Le PDG de Coinbase s'oppose au gouverneur de la Banque de France au sujet des profits des stablecoins.

image Brian Armstrong, PDG de Coinbase, la plus grande plateforme d'échange de cryptomonnaies américaine, et François Villeroy de Galhau, gouverneur de la Banque de France, ont débattu au Forum économique de Davos de la question de savoir si les stablecoins devraient générer des revenus pour leurs détenteurs et si le Bitcoin deviendra le « nouvel étalon-or ».

Lors d'un forum de discussion, Brian Armstrong a insisté sur le fait que les jetons indexés sur les monnaies fiduciaires doivent générer des profits pour leurs détenteurs. Premièrement, il est inadmissible de priver les particuliers de la possibilité de faire fructifier leur argent. Deuxièmement, les pays qui interdisent la rémunération des stablecoins seront désavantagés par la concurrence mondiale. La Chine a déclaré son intention de garantir la rémunération de son yuan numérique, a-t-il affirmé. Si les stablecoins réglementés aux États-Unis sont privés du droit de verser des récompenses, cela donnera un avantage considérable à leurs concurrents étrangers, a déclaré le PDG de Coinbase.

François Villeroy de Galhau a adopté une position différente : les revenus tirés de la détention de stablecoins constituent une menace sérieuse pour le système bancaire et devraient être interdits. Selon le gouverneur de la Banque centrale, même l’euro numérique, sur lequel travaillent actuellement les banques centrales de l’UE, ne devrait pas générer de revenus pour ses détenteurs.

Le débat s'est déplacé des stablecoins vers le Bitcoin. Armstrong estime que les systèmes financiers mondiaux adopteront bientôt un « étalon Bitcoin » car cet actif offre une protection contre la dévaluation de la monnaie fiduciaire.
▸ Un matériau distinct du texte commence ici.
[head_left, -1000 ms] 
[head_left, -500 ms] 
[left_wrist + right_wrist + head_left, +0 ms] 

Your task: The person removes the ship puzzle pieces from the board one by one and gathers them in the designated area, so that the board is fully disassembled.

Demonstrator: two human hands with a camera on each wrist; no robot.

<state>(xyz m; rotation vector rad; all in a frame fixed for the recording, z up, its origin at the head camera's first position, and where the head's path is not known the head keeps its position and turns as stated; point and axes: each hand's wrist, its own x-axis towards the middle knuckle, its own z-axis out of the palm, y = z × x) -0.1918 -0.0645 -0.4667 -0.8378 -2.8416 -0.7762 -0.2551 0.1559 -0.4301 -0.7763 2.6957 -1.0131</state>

« Nous assistons à la naissance d'un nouveau système monétaire : l'étalon Bitcoin, qui remplace l'étalon-or », a déclaré le PDG de Coinbase.

François Villeroy de Galhau a réagi en associant la monnaie traditionnelle au concept de souveraineté démocratique. Il a affirmé que la politique monétaire et les monnaies fiduciaires sont un signe d'indépendance de l'État. Par conséquent, le banquier d'État accorde davantage de confiance aux banques centrales indépendantes opérant dans les pays démocratiques qu'aux « émetteurs privés de bitcoins ».

Brian Armstrong a fait remarquer que le Bitcoin, en tant que protocole décentralisé sans émetteur, est plus indépendant que les banques centrales, car aucun État, entreprise ou individu ne le contrôle. Son adversaire a ignoré cette remarque et a soutenu que les stablecoins et les actifs tokenisés pourraient constituer de graves menaces politiques, notamment dans les économies en développement, s'ils ne sont pas réglementés.

« L’innovation sans réglementation peut engendrer de graves problèmes de confiance. La première menace est la privatisation de la monnaie et la perte de souveraineté. Si la monnaie privée devient dominante, les juridictions risquent de devenir dépendantes des émetteurs étrangers », a insisté Villeroy de Galhau.

Le projet de loi CLARITY sur la réglementation des cryptomonnaies est au point mort au Sénat américain. Les débats ont été suspendus sine die quelques heures seulement après que Coinbase se soit opposée à l'interdiction des revenus issus de la conservation de stablecoins. Armstrong a expliqué la position de l'entreprise à Davos par sa volonté de garantir que la législation américaine sur les cryptomonnaies n'empêche pas les émetteurs de stablecoins de concurrencer les banques.